L’écrivain Pierre Rabhi est mort à l’âge de 83 ans

8 comments
  1. Ça va être intéressant de voir toutes les figures de l’écologie, et aussi les féministes, lui rendre hommage avec la bonne dose de langue de bois pour éviter de dire que c’était un gros réac (genre la femme ne sert qu’à faire des gosses) anti science homophobe (c’est contre nature) et antisémite.

    Mais bon il était “écolo” et l’image du gentil papy était super vendeuse.

    Bonus: [le système Rabhi](https://www.monde-diplomatique.fr/2018/08/MALET/58981), [le système Rabhi – suite](https://www.monde-diplomatique.fr/2018/11/MALET/59190), [les histoires de viol dans la famille Rabhi](https://www.liberation.fr/societe/2005/11/05/violee-chez-sa-seconde-famille_538151/).

  2. Je serai le premier à admettre que Pierre Rabhi, quand on creuse un peu, est un personnage clivant par ses opinions qui restent très conservatrices sur les rôles de l’homme et de la femme dans la société, et sur sa position un peu New-Age sur l’écologie et l’humain.

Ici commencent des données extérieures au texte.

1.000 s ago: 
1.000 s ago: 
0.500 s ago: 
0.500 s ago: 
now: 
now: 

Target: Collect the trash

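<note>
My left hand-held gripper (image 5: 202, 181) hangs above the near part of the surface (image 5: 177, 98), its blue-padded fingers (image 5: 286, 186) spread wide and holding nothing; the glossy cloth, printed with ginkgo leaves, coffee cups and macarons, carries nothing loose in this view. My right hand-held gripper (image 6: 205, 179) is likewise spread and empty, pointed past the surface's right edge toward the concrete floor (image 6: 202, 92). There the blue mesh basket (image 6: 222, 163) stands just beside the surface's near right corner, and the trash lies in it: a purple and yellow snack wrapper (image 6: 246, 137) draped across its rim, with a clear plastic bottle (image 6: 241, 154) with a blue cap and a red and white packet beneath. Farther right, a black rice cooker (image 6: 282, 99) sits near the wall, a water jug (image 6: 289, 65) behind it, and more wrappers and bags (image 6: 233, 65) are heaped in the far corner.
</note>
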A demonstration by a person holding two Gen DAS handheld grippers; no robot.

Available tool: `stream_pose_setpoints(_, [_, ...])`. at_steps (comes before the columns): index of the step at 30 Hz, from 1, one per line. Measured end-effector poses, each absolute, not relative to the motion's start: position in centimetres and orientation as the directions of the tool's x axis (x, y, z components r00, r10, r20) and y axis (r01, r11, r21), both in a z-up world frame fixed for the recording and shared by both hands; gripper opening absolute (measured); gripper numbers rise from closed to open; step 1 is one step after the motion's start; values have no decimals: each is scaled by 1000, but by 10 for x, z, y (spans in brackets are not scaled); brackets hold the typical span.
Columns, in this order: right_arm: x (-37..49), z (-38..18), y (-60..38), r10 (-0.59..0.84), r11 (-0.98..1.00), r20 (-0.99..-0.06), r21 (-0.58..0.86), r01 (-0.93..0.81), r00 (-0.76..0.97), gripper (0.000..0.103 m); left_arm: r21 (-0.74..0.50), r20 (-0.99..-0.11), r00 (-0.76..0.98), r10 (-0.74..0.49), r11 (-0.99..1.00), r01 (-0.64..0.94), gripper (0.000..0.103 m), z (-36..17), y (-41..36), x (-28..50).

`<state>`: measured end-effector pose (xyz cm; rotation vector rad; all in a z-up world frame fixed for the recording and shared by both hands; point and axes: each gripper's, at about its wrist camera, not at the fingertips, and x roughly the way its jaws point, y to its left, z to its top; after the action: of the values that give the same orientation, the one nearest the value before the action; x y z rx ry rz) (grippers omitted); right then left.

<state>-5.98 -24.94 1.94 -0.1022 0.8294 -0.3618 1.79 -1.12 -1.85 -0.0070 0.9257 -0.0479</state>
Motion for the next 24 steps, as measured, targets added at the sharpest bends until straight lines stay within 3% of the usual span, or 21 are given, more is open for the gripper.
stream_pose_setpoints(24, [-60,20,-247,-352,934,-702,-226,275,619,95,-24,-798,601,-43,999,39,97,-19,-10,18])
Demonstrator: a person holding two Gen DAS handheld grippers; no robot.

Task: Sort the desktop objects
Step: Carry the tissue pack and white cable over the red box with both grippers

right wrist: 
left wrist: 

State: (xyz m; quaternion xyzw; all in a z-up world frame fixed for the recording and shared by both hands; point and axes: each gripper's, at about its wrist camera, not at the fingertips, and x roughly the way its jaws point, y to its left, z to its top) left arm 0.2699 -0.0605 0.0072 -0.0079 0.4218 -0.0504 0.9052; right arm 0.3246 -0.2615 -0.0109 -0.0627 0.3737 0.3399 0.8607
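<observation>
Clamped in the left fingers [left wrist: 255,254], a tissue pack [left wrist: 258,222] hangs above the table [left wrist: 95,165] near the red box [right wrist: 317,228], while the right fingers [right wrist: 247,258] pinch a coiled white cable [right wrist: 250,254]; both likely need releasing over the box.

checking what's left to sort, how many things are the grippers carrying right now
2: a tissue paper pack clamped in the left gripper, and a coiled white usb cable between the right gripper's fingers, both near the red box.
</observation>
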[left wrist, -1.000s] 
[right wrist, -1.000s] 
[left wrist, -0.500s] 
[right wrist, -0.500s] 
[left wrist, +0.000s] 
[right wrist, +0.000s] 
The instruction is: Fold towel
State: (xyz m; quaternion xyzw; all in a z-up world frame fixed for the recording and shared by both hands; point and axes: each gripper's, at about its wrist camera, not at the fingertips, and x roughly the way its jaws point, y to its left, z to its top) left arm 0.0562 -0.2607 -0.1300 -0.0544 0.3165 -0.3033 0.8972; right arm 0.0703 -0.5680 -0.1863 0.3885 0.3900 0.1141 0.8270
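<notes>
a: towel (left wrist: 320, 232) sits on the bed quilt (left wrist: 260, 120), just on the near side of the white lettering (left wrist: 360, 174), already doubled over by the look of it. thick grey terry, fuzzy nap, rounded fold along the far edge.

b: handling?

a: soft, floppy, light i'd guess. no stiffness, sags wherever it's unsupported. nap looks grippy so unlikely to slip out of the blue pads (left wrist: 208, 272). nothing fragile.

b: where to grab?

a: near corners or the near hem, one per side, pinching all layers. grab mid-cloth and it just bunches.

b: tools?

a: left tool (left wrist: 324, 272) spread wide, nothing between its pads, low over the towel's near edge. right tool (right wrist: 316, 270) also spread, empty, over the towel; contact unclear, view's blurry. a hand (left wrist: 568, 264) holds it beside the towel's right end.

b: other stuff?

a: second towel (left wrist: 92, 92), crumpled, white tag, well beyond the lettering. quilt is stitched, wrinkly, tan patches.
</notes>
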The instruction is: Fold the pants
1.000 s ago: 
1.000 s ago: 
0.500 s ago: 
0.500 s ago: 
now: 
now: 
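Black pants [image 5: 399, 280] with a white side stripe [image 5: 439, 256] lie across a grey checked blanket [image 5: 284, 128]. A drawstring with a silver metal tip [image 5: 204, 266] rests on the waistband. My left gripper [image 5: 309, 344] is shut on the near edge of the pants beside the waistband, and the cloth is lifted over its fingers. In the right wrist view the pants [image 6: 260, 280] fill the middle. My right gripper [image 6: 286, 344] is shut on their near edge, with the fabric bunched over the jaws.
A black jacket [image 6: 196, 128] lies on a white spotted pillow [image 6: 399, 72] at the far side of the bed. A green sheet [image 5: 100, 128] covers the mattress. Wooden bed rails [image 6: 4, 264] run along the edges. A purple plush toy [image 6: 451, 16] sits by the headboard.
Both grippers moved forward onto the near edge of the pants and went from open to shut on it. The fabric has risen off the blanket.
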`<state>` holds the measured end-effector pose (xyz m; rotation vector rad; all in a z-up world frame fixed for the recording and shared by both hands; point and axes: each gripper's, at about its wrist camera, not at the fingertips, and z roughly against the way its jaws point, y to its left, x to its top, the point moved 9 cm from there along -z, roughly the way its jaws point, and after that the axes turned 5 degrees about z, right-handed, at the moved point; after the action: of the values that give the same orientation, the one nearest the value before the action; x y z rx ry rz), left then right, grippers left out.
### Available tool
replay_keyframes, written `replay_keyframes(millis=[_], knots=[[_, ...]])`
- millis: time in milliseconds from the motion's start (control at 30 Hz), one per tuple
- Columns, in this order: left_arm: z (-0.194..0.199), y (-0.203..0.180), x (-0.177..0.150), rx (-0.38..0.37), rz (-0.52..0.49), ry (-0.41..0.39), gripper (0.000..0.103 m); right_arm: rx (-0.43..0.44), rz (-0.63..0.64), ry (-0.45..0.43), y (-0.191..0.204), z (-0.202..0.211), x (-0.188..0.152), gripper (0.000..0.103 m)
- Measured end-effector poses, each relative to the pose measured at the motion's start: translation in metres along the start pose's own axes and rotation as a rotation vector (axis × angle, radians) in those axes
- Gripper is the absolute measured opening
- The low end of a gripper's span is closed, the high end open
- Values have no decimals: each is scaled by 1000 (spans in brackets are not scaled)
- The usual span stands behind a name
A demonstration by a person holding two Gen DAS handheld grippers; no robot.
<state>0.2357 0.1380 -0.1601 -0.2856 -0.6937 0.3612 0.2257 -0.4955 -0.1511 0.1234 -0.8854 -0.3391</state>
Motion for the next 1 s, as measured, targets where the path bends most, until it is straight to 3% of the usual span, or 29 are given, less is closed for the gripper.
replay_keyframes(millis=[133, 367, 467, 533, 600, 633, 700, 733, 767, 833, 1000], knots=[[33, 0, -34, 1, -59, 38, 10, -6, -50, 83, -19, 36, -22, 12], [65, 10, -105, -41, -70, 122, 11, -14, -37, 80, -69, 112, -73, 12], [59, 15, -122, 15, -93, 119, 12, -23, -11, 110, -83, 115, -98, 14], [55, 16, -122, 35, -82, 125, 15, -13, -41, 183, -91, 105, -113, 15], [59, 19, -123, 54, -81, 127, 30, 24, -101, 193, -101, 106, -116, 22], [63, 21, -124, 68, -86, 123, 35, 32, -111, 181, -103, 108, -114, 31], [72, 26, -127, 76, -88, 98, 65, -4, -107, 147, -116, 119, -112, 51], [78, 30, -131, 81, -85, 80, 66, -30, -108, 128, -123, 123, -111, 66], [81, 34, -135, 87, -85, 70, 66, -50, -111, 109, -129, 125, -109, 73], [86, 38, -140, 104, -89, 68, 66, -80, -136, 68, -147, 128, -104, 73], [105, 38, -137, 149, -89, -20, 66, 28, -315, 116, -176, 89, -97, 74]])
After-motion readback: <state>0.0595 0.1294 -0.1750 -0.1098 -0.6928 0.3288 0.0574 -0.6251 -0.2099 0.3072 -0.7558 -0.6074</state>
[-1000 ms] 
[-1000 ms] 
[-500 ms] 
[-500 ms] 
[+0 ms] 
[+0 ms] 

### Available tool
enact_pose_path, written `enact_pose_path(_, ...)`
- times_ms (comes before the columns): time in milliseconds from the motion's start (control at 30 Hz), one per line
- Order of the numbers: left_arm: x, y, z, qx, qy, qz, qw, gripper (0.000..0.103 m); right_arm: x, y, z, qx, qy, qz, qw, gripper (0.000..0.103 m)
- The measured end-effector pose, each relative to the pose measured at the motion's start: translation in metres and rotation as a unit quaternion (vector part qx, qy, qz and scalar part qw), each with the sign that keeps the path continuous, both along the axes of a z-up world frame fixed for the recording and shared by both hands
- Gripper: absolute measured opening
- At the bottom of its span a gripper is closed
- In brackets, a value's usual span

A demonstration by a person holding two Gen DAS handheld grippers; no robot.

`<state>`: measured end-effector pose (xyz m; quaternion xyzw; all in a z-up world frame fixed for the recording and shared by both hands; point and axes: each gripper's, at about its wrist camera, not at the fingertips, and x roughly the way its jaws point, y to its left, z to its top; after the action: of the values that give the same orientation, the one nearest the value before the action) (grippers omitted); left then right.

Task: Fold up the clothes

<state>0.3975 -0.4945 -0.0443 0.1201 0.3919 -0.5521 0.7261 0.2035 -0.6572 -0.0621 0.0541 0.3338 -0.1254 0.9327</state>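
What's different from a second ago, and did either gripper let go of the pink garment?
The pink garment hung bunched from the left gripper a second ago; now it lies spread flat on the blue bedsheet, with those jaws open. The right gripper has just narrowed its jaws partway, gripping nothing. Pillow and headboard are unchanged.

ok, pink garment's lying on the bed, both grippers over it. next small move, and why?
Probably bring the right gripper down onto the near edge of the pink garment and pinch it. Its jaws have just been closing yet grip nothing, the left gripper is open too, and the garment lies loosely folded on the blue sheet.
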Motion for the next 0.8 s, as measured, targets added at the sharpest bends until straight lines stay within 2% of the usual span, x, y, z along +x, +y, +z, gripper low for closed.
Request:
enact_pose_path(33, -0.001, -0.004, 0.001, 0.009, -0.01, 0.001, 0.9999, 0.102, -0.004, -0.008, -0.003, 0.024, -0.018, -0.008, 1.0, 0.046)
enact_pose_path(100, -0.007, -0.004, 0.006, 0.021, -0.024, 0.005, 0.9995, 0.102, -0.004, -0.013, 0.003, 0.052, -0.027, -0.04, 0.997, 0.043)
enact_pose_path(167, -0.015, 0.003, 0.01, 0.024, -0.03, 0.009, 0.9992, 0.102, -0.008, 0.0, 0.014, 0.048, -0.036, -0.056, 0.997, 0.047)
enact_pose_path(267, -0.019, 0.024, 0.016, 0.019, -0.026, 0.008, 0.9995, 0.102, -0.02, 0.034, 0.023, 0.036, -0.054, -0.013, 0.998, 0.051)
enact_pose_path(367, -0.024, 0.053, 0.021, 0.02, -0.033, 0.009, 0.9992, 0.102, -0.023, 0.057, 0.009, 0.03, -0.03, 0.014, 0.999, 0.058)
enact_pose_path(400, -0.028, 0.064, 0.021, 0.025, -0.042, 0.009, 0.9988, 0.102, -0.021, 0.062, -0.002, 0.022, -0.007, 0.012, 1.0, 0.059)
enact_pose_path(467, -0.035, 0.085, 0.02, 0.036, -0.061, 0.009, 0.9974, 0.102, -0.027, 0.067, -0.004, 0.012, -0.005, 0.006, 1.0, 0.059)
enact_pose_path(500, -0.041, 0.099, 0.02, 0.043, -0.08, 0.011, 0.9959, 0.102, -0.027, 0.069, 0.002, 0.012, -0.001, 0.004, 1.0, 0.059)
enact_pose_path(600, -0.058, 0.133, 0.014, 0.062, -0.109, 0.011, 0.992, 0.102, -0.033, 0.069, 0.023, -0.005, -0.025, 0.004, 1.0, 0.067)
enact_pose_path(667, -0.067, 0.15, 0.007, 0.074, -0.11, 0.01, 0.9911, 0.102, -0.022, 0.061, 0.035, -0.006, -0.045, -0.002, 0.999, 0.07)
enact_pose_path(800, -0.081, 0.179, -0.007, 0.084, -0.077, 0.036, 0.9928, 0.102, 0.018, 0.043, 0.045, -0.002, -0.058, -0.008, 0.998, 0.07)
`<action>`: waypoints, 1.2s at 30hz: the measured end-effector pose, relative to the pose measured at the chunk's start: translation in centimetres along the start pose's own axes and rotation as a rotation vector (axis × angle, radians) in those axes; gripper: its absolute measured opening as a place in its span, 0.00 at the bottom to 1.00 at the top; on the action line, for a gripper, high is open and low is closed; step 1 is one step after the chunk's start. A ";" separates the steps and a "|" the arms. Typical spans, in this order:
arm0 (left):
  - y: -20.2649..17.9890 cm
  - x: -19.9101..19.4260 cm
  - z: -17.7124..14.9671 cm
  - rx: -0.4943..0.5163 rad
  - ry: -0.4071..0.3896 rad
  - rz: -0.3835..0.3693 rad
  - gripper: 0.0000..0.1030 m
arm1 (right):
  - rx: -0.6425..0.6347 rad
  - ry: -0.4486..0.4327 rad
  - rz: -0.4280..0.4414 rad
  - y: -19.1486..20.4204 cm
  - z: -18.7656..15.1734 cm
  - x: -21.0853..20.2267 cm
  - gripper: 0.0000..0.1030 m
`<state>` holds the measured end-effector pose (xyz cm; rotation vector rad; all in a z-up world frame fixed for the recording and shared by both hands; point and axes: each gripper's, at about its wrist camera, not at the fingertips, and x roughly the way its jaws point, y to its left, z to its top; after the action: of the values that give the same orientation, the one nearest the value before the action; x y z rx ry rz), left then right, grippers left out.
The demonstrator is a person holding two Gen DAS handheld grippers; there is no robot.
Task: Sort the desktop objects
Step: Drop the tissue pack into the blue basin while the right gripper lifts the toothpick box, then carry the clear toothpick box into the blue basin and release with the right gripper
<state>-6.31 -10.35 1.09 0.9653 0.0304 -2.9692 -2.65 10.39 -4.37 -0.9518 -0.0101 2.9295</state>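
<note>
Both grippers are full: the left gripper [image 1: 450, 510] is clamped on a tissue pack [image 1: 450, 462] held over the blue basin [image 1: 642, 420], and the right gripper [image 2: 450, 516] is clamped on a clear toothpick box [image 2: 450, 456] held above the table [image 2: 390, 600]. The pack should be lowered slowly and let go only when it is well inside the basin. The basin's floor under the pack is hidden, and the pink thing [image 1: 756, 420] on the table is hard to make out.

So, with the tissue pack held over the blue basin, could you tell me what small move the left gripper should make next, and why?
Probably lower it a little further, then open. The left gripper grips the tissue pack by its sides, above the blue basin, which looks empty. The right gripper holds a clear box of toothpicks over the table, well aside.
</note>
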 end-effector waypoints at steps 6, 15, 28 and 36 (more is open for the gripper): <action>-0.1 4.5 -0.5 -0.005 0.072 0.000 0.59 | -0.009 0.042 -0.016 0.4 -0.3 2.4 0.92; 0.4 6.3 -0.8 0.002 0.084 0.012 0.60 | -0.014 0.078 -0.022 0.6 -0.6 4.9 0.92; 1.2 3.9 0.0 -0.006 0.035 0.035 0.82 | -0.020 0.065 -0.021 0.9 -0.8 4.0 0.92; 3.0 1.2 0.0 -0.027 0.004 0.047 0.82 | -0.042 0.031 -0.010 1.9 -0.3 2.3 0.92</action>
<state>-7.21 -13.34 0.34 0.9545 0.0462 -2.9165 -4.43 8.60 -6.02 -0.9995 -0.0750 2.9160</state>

    Pourtant, je trouve qu’il avait des discours très pertinents et qui ont mine de rien été très fertiles pour la cause environnementale.

    “La part du colibri”, dans une société où en se sent désarmé face à tant d’évènements en face desquels on serait presque impuissants, est une lecture courte mais presque bouleversante par sa simplicité.

    Et ses textes sur une agriculture terre-à-terre, plus en lien avec l’humus (et assez loin des propos de biodynamie dans mes souvenirs de ceux que j’avais pu lire) sont franchement rafraîchissants même après plusieurs décennies pour certains.

    Donc si vous le connaissez pas, prenez avec des pincettes ce paysan ardéchois déchu, qui avait des propos souvent d’un autre temps, mais des fois tournés vers l’avenir aussi.